Tax laws can change quickly, so you need an effective estate plan in place to help you protect your assets and secure your future. One such estate planning tool is the Spousal Lifetime Access Trust, or SLAT. How can you use a SLAT to guarantee your spouse access to assets while keeping them out of your taxable estate?
A Spousal Lifetime Access Trust (SLAT) is an irrevocable trust that provides payouts to the beneficiary spouse while excluding the trust’s assets from the grantor spouse’s gross taxable estate. The trust can also eventually benefit a secondary recipient, usually your children.
“The benefit is that those assets are out of the individual’s estate, allowing them to take advantage of the increased estate tax exemption… while still retaining a degree of control over those assets via their spouse during their lifetime.”
SLATs can be a wise estate planning strategy to shield assets while transferring wealth to your spouse and children. However, because tax laws are fluid and are impacted by politics, you should consider this tool while the lifetime gift and estate tax exemption remains high. Under current federal tax laws, the Unified Tax Credit is currently $12.06 million per person, or $24.12 million for married couples, but is set to expire in 2025. If it does, the credit would revert to the pre-2018 level of approximately $6.6 million in 2026.
How could SLATs work in your California estate planning? Here is a basic explanation of how SLATS function.
The donor spouse funds the SLAT trust. Possible sources of funding can include cash, life insurance, securities, real estate, or other similar assets. Because California is a community property state, any jointly held assets would need to be converted into separate property assets through a partition agreement. Assets transferred to the SLAT can avoid taxation when the donor spouse uses the Unified Tax Credit, up to the maximum credit amount currently at $24.12 million for married couples.
After the donor spouse funds the SLAT, the beneficiary spouse, as the primary SLAT beneficiary, can request distributions from the trust during their lifetime. This can be used to maintain their standard of living and other expenses. This also indirectly benefits the donor spouse, as long as they remain married to and living with the beneficiary spouse.
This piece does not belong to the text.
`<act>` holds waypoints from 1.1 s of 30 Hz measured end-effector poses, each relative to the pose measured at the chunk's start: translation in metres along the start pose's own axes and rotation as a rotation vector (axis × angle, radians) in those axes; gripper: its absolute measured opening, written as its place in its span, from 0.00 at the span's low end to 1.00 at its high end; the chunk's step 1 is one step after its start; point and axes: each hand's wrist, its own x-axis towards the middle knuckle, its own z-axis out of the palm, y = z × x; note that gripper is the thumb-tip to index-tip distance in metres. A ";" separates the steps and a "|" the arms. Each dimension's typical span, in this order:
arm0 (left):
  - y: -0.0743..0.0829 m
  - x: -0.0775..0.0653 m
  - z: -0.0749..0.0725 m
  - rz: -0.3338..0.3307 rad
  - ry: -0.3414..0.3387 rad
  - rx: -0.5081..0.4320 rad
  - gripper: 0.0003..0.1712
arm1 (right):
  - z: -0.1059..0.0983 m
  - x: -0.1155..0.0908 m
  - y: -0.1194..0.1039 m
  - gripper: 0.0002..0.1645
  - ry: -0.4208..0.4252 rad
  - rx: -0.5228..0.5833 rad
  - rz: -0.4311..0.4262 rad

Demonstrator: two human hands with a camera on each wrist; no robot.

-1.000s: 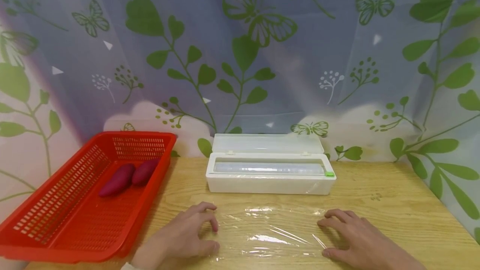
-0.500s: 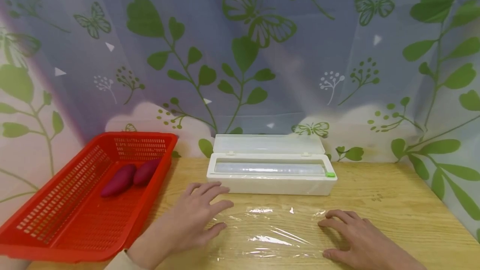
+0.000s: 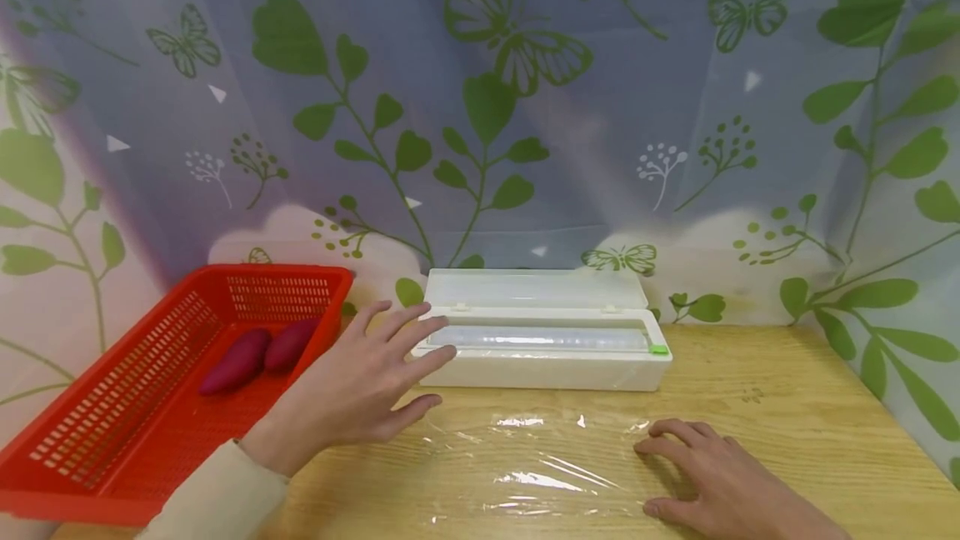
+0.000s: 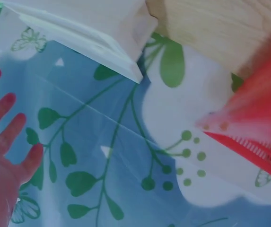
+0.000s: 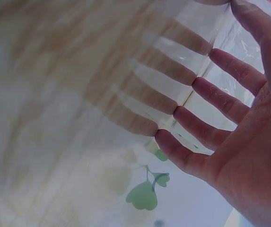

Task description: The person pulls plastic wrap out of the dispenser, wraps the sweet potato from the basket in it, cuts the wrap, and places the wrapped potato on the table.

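Note:
My left hand (image 3: 367, 382) is raised with its fingers spread, holding nothing. In the head view it overlaps the left end of a white cling film box (image 3: 540, 373), and the left wrist view shows its straight fingers (image 4: 5, 135) apart from the box. A sheet of clear cling film (image 3: 540, 477) lies flat and slightly wrinkled on the table in front of the box. My right hand (image 3: 712, 477) rests at the sheet's right edge. Its fingertips touch down there, as the right wrist view also shows. Inside the box sits the film roll (image 3: 536, 338).
A red plastic basket (image 3: 168, 457) stands at the left, with two purple sweet potatoes (image 3: 236, 361) inside. The box's clear lid (image 3: 536, 288) is tilted back, and a green slider (image 3: 657, 349) sits at its right front. A patterned curtain (image 3: 600, 148) hangs behind the wooden table (image 3: 795, 432).
My left hand has lifted from the film's left edge and moved up and away toward the box, its fingers opening out. The right hand and the film have stayed in place.

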 end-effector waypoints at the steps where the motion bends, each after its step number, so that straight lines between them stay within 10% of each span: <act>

Upon the death of the beneficiary spouse, the SLAT is terminated and the remaining assets transfer to the named remainder beneficiaries, usually the children of the donor and beneficiary spouse.
Wealthy married couples may wish to each create a SLAT for the benefit of the other spouse, and thereby use both Unified Tax Credit exclusions. A California Estate Planning Attorney from The Law Offices of Alice A. Salvo can help you do this legally and avoid violating the IRS’ Reciprocal Trust Doctrine. This doctrine comes into effect if the IRS interprets your SLATs as being similar or related. This can happen if they are too similar in nature and in the source of assets used for funding. If your dual SLATs are judged to violate the Reciprocal Trust Doctrine, they can be voided and the assets counted in your taxable estate.
An experienced Estate Planning Attorney from Salvo Law can make sure the respective trusts are created and worded differently to avoid this possible complication. They can guide you to create and fund the trusts at different times, even different years, and include different terms for beneficiary distributions. Due to the complexities involved, you should consult with one of our Estate Planning Attorneys at length before creating dual Spousal Lifetime Access Trusts.
Our Estate Planning Attorneys at The Law Offices of Alice A. Salvo can clarify the estate planning process and explain more about Spousal Lifetime Access Trusts in a private consultation. Contact us in Woodland Hills, CA and let us help you make sure your future is secure.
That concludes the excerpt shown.